If there has been no change to diet or exercise levels and she has a weight gain,
with the skin changing colour too, which is known as hyper pigmentation, if she has skin irritation, then it could well be hypo thyroid. Not enough thyroid hormone is produced by the tyroid gland. It does require a thyroid profile blood test. Total T4 Free T4 TGAA and TSH. They signs can be very varied and some dogs only get one or two symptoms but left untreated they usually develope others too. Weight gain for no reason and skin problems are one of the most common ones.
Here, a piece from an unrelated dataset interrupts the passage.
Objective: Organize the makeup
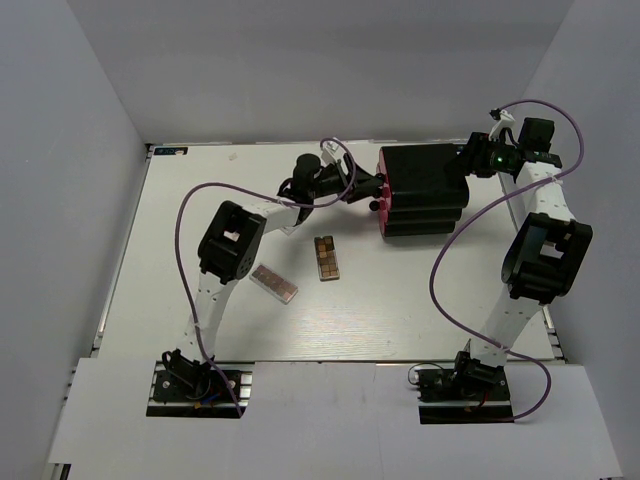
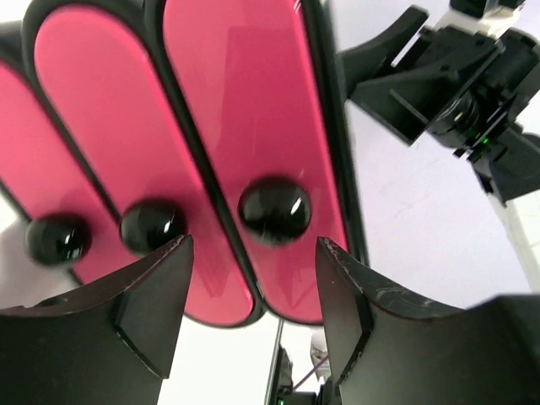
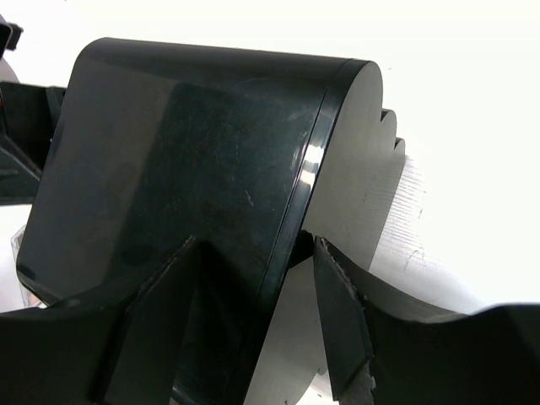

Clinical Signs of Canine Hypothyroidism

AKC Gazette - July 2003 pp 48-51 Coping With Thyroid Disease


Behavioral Problems
aggression / fearful / shyness / hyperactivity / lack of concentration / fly catching (biting at imaginary flies) / star gazing (staring in space) / inappropriate elimination (urine, feces)

Neuromuscular Problems
seizures / mental dullness / exercise intolerance / neurologic signs polyneuropathy / lethargy / weight gain / cold intolerance / mood swings hyperexcitability / stunted growth / chronic infections

Dermatologic Diseases
dry, scaly skin and dandruff / coarse, dull coat / bilateral symmetrical hair loss / rat tail, puppy coat / hyperpigmentation / seborrhea or greasy skin pyoderma or skin infections / myxedema / chronic offensive skin odor

Alterations in Cellular Metabolism
weakness / stiffness / laryngeal paralysis / facial paralysis / tragic expression / knuckling or dragging feet / muscle wasting / megaesophagus / head tilt / drooping eyelids

Reproductive Disorders
infertility of either sex / lack of libido / testicular atrophy / hypospermia aspermia / prolonged interestrus interval / absence of heat cycles / silent heats / pseudopregnancy / weak, dying or stillborn pups

Cardiac Abnormalities
slow heart rate (bradycardia) / cardiac arrhythmias / cardiomyopathys

Gastrointestinal Disorders
constipation / diarrhea / vomiting

Hematological Disorders
bleeding / bone marrow failure / low red blood cells / low white blood cells / low platelets

Ocular Diseases
corneal lipid deposits / corneal ulceration / uveitis Keratococonjunctivitis / sicca or dry eye / infections of eyelid glands (Meibomian gland)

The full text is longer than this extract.